Strengthen families, increase the amount of time children spend with parents, make discouragement of anti-social behaviors the norm, engage children in activities which interest them. Sound familiar? If you grew up in a middle or upperclass family, it should. This is what every family does. Enforced common sense indeed.

It is what Charles Murray documented in Coming Apart . One of his key findings was that the top quintile of people had excellent socioeconomic outcomes: low divorce, high education attainment, high community engagement, low drug use, low alcohol abuse, low teen pregnancy, low out of wedlock births, etc. These were all desirable social norms successfully facilitating good life outcomes. Murray observed, however, that top quintile people never advocated for what they actually did.

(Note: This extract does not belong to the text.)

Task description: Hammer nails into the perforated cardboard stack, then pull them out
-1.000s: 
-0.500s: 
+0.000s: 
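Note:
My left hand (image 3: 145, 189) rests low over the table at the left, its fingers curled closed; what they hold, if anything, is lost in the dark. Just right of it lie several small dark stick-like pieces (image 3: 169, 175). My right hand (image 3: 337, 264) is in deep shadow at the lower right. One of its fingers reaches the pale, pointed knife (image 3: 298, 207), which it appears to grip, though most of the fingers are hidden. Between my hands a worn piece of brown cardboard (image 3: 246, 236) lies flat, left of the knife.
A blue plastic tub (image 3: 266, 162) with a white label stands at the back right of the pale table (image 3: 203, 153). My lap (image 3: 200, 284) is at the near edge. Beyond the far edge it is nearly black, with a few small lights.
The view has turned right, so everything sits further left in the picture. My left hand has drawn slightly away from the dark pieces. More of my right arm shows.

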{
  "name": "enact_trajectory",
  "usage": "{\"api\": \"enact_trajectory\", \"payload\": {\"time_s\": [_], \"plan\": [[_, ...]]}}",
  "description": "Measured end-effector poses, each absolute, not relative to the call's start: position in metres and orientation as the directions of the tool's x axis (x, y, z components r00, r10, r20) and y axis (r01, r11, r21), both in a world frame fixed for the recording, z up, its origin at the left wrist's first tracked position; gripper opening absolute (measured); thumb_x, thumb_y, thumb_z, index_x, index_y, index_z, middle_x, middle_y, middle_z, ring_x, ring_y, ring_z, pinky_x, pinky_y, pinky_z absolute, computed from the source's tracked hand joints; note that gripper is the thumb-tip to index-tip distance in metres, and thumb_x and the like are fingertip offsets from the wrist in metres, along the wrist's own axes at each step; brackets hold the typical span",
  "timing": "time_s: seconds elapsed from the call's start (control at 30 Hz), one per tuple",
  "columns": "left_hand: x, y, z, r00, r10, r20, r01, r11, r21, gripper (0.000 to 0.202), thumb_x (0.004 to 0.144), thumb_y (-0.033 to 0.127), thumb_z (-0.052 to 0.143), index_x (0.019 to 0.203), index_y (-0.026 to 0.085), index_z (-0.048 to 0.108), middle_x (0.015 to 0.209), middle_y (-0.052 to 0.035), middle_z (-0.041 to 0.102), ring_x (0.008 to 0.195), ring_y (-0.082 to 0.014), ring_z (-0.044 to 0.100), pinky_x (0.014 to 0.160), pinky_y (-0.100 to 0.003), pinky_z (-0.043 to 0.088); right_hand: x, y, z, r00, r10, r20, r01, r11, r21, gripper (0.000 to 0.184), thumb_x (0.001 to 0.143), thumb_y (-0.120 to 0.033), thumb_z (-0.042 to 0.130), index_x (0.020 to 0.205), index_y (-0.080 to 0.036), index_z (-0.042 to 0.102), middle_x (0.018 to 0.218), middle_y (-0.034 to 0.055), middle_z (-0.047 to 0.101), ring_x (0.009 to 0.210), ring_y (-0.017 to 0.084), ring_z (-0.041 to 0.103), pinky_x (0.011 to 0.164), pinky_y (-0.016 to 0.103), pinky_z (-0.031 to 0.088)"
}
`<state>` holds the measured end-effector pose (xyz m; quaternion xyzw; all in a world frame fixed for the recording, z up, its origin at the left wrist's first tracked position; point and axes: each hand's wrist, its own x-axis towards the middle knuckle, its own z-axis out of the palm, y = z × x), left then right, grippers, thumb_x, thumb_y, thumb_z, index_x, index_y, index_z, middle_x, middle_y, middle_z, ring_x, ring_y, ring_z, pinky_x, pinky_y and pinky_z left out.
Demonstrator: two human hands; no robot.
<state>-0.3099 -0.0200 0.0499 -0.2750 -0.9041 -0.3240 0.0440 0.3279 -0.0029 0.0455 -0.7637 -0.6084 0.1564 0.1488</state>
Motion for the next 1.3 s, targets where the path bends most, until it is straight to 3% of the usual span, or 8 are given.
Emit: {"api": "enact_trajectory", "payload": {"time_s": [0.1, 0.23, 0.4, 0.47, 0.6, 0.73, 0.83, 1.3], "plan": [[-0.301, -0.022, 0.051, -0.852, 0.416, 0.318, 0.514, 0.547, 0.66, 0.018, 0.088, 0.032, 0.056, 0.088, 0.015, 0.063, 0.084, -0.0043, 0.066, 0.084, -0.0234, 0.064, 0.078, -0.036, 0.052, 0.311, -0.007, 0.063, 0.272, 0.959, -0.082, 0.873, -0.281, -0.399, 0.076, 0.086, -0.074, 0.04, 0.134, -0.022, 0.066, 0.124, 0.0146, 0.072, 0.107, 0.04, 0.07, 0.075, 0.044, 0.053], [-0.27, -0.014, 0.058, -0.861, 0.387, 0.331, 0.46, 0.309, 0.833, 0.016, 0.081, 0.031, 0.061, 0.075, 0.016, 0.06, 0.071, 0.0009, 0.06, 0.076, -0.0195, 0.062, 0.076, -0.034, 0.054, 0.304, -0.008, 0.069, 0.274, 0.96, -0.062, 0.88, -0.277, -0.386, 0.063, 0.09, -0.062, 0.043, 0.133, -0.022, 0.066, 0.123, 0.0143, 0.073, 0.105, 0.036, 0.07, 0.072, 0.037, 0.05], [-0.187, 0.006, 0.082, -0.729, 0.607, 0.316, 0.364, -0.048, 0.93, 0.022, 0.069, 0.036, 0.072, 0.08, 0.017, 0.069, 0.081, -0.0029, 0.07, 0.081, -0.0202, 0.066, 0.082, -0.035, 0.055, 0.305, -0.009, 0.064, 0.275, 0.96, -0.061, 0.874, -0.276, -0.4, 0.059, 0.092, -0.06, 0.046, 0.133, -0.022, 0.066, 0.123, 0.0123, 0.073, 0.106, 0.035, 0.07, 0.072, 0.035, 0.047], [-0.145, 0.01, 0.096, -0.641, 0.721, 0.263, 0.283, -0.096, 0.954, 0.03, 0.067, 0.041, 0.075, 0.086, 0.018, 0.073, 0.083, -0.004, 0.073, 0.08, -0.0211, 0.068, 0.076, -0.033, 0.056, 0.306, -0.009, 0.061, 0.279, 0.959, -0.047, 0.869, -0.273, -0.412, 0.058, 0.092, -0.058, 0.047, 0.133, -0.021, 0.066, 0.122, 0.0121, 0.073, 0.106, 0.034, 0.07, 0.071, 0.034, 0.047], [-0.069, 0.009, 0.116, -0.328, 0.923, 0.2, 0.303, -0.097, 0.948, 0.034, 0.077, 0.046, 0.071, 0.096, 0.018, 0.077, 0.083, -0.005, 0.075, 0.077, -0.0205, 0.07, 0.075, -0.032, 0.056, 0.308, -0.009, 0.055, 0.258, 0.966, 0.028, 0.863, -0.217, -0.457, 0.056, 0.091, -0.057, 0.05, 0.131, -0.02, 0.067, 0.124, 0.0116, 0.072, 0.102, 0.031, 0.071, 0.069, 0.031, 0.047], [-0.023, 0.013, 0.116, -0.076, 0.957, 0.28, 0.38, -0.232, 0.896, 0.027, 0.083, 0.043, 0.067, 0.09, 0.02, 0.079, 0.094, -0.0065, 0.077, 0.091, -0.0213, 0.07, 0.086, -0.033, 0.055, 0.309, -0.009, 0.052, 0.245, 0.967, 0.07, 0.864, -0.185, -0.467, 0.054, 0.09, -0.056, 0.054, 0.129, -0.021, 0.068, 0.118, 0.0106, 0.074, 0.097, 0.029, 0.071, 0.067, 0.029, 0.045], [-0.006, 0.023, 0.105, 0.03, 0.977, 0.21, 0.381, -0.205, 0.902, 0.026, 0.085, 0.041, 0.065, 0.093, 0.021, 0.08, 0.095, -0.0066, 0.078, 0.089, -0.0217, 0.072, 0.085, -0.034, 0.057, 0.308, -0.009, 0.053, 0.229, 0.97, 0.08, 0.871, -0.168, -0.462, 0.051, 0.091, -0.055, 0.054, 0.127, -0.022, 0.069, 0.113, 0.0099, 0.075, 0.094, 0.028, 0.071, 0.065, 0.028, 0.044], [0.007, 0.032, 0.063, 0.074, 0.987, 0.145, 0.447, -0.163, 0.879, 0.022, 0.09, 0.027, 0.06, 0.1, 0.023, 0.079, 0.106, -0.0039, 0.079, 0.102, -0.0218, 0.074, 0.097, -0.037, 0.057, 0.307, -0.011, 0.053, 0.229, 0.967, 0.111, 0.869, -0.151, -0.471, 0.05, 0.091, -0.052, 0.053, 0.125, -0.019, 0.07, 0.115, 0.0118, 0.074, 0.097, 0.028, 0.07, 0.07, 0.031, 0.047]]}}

In fact they were much more "tolerant" advocates for looser social mores. They would express libertarian tolerance bordering on advocacy for recreational substance use, alternative lifestyles, casual sex, divorce, etc. There was an almost pathological aversion to passing judgment on others's (dysfunctional) behaviors. Murray commented something to the effect that bottom quintile people were living the lives articulated by the top quintile and suffering outrageous social dysfunction for it while at the same time the top quintile were living the complete opposite of what they were expressing tolerance for and thereby achieving greater success. The top was effectively saying, sotto voce, middle class values for me but not for thee.

Deirdre McCloskey provides copious documentation of the beneficial attributes of the middle class (family, education, engagement, self-control, etc.) in her Bourgeois trilogy: Bourgeois Virtues, Bourgeois Dignity, and Bourgeois Equality.

The final linking thought is that originated by Clay Shirky in his Cognitive Surplus. Shirky postulates that there is always a residual inclination to self-medicate against stress and anxiety of social (economic, technological, etc) change. I commented about this idea in The ability to fall apart a little bit at a time and in Cannot imagine the harsh and silent world I am describing.

In periods of rapid change (economic, social, technological, etc.), there is a human inclination to seek analgesics in alcohol and drugs. The best prophylactic is strong intact families involved in their children's lives and who model classic bourgeois behaviors and who ensure the active engagement of their children in constructive activities.

All makes perfect common sense. The actual capacity to achieve that in a republic with great social and cultural heterogeneity is likely challenging. But failure to find a means of doing so implies a willingness to accept the disparate impacts described by Murray.